Queen consort of Scots
- Tenure: 20/02/1364–20/03/1369
- Born: c. 1340
- Died: after 31 January 1375
- Spouse: Sir John Logie of that Ilk David II of Scotland ​ ​(m. 1364; div. 1369)​
- Issue: John Logie
- House: Clan Drummond
- Father: Sir Malcolm Drummond

= Margaret Drummond, Queen of Scotland =

Queen of Scots from 1364 to 1369

Margaret Drummond (c. 1340–aft. 31 January 1375), known also by her first married name as Margaret Logie, was the second queen of David II of Scotland.

==Life==
She was the daughter of Sir Malcolm Drummond (aft. 1295-Battle of Neville's Cross, Durham, 17 October 1346), Thane of Lennox, Chief of Clan Drummond, and paternal granddaughter of Sir Malcolm Drummond (aft. 1270-1325), Thane of Lennox, who fought in the Battle of Dunbar in 1296, where he was captured by the English, and in 1301 was again captured by the English, and in the Battle of Bannockburn in 1314, and wife ... de Graham, daughter of Sir Patrick de Graham of Kincardine and wife Annabella of Strathearn.

Margaret first married Sir John Logie of that Ilk (d. 1363), having by him a son, John Logie (c. 1365–c. 1395.)

To counter Stewart influence, David II of Scotland pardoned John Logie in September 1343, son of a conspirator against Robert the Bruce in 1320, and restored to him the large lordship of Strathgartney bordering the earldoms of Menteith and Lennox.

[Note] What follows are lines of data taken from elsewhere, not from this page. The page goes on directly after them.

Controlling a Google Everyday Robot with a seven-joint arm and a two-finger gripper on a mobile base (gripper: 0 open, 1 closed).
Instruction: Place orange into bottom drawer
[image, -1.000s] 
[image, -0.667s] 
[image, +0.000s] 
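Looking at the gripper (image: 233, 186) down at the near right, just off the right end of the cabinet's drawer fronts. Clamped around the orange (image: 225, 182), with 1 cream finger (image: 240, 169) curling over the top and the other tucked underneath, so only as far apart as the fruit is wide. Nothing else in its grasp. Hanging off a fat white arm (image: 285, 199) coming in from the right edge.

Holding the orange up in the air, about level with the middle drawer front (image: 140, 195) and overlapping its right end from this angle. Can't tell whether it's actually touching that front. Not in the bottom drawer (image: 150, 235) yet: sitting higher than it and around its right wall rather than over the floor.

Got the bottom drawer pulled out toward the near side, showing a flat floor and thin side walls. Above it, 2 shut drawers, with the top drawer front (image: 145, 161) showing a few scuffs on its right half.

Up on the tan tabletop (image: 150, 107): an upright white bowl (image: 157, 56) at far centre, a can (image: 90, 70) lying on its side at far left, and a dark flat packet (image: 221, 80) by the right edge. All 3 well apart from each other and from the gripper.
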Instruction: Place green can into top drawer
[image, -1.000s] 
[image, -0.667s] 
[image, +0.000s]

Strathgartney had been held by Sir John Menteith of Arran and Knapdale's family (cadets of the Stewarts and also former keepers of Dumbarton and guardians of Menteith). At the Battle of Neville's Cross in 1346, the king was apparently deserted by some of his subjects and led off to eleven years' captivity in England. After Neville's Cross the Steward as lieutenant would allow John Menteith to recover Strathgartney: This led David, when he returned from England in 1357/58, to try again to restore Logie's sasine.

By 1361/62 Margaret was a mistress to King David who was widowed from his first wife, Joan of The Tower, the sister of the English King Edward III, on 14 August 1362. Margaret is first recorded on 20 January 1363 making a grant in a charter to the Friars Preachers of Aberdeen.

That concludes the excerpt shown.